This article is more than 1 year old

TikTok under investigation in US over harms to children

Probe builds on one already in process for Instagram

Reports that ByteDance-owned social media platform TikTok is harmful to children are under investigation by a number of US attorneys general.

The investigation was announced on Wednesday by a bipartisan coalition of state attorneys general including those for California, Florida, Kentucky, Massachusetts, Nebraska, New Jersey, Tennessee, and Vermont.

The concern is that the algorithm, which determines what content others see, sends users, youths in particular, down an addictive and harmful rabbit hole.

"Our children are growing up in the age of social media – and many feel like they need to measure up to the filtered versions of reality that they see on their screens," said California attorney general Rob Bonta. "We know this takes a devastating toll on children's mental health and well-being.

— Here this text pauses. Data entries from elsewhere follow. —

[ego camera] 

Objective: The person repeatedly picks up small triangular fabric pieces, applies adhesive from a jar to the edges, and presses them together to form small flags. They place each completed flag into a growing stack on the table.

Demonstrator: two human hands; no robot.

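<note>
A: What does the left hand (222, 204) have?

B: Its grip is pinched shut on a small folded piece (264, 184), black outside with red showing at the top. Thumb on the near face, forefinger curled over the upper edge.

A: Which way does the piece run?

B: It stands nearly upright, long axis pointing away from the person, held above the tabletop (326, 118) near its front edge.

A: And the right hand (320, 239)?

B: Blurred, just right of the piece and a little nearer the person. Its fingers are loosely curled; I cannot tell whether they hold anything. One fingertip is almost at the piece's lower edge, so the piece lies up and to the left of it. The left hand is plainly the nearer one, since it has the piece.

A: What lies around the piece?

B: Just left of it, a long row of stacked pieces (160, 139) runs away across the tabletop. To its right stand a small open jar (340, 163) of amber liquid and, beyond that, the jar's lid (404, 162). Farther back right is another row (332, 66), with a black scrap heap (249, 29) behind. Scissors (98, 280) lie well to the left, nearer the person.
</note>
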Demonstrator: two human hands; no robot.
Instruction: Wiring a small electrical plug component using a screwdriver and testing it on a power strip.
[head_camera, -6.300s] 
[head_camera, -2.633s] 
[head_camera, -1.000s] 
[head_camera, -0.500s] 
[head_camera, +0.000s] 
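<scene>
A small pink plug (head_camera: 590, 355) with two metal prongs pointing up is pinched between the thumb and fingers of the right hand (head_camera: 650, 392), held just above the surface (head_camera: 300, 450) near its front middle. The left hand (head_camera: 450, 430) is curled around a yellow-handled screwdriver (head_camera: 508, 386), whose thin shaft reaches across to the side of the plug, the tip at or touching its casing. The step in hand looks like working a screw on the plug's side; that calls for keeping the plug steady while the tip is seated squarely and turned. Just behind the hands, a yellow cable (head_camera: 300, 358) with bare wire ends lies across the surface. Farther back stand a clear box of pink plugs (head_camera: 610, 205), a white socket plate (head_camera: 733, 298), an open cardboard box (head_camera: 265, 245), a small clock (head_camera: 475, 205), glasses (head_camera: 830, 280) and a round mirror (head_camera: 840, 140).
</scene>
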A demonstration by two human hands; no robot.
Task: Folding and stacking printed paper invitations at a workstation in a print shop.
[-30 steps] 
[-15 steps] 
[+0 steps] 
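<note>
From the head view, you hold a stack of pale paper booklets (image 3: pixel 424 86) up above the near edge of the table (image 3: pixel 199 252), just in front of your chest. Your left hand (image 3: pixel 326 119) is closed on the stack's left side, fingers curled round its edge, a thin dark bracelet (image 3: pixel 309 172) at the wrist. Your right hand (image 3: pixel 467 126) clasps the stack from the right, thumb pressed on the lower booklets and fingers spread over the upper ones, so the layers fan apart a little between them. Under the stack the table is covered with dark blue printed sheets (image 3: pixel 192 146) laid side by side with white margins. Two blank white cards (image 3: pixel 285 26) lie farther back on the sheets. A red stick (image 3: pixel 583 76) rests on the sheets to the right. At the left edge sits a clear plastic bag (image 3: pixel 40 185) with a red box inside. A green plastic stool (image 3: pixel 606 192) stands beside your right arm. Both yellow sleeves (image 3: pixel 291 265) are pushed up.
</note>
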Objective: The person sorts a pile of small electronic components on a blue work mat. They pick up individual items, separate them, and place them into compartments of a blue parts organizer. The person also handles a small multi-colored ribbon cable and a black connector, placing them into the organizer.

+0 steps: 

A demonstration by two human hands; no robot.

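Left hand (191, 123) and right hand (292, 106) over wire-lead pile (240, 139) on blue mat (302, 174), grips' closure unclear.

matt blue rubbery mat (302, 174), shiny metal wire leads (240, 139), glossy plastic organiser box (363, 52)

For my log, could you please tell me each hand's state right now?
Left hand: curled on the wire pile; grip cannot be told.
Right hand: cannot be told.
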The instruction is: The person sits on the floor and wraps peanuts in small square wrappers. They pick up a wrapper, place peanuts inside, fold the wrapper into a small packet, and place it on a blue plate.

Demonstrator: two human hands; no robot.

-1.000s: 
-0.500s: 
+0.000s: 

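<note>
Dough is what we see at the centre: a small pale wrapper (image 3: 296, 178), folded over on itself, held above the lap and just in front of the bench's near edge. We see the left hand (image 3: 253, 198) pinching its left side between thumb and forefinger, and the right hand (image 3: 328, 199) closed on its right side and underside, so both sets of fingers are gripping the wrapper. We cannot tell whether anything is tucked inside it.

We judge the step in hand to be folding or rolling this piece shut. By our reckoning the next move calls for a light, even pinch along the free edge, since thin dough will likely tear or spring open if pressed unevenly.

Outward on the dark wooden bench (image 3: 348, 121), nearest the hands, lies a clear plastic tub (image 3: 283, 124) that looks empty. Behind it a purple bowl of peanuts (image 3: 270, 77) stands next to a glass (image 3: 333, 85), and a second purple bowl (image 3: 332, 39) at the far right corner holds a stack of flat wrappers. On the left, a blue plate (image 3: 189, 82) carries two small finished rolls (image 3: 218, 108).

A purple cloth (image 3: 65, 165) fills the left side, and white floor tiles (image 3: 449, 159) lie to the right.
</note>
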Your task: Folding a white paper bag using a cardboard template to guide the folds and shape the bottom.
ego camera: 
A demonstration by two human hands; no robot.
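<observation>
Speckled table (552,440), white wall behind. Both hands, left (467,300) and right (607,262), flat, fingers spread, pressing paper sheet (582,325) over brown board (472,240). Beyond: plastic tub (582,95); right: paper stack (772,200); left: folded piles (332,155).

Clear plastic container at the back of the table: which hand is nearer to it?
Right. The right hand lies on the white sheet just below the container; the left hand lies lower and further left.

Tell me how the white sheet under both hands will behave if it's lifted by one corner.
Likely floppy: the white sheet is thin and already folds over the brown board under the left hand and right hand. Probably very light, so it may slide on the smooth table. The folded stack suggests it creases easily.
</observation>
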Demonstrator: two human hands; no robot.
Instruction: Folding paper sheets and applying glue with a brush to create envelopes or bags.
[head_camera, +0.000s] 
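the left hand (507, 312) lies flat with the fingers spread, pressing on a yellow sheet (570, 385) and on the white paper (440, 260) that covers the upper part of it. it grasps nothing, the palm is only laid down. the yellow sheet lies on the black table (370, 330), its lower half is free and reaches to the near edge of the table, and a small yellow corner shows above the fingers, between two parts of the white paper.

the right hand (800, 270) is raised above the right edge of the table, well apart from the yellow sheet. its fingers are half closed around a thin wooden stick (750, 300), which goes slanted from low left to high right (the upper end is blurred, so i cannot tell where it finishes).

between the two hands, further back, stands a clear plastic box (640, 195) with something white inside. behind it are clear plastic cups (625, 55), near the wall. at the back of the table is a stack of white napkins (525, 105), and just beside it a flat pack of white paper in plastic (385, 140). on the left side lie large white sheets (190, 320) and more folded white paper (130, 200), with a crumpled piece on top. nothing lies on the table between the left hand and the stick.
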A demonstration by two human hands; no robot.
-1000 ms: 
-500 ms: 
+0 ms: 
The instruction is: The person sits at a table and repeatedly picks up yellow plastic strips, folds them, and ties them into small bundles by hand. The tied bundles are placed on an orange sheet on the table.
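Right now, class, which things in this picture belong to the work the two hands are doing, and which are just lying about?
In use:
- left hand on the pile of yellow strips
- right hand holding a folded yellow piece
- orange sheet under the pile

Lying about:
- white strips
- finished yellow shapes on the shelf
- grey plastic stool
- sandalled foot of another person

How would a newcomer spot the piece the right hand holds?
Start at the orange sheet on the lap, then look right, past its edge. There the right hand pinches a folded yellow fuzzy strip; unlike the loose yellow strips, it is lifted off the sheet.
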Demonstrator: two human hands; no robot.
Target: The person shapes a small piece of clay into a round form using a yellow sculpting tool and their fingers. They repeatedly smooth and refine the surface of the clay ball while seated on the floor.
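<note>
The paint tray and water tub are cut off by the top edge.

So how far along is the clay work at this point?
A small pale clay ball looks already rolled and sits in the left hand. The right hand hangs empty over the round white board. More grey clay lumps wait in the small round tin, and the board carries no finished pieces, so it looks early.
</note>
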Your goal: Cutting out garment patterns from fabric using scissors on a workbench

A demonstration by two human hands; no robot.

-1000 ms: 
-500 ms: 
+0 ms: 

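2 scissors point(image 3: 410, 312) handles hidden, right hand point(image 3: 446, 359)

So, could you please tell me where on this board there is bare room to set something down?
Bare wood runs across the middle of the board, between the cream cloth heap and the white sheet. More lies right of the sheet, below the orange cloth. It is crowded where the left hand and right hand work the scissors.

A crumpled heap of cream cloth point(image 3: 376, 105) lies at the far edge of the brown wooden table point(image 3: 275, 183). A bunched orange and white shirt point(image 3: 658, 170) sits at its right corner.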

But we don't know what social media companies knew about these harms and when."

Or as Massachusetts attorney general Maura Healey put it, the coalition is "examining whether the company violated state consumer protection laws and put the public at risk."

The offices of both Bonta and Healey said the investigation focuses on TikTok's techniques for boosting user engagement in youths, including strategies employed to increase the duration of time spent on the platform.

The investigation builds on another launched by the coalition last November into harms caused by Meta's Instagram after reports surfaced of internal research that said its use was associated with increased physical and mental health harms.

This week US president Joe Biden called for a ban on social networks serving ads targeted at children in his State of the Union speech.

"It's time to strengthen privacy protections, ban targeted advertising to children, demand tech companies stop collecting personal data on our children," said Biden as Facebook whistleblower Frances Haugen sat in the audience.

Dangers associated with TikTok go beyond just internet addiction and depression, critics say, users on the site have been known to promote misinformation and extremist indoctrination.

Researchers Abbie Richards and Olivia Little found that it took 400 TikTok videos before hateful content was introduced to a viewer following an interaction with transphobic content. While 400 video sounds like a significant amount, the brevity of TikTok videos means this can be achieved in just two hours.

"A user could feasibly download the app at breakfast and be fed overtly white supremacist and neo-Nazi content before lunch," wrote Little and Richards.

TikTok took to their website in 2020 to give some information on how it recommends videos but revealed very little about the company's algorithm. It did say that recommendations are based on user interactions, video information like caption, sounds and hashtags, as well as device and account settings.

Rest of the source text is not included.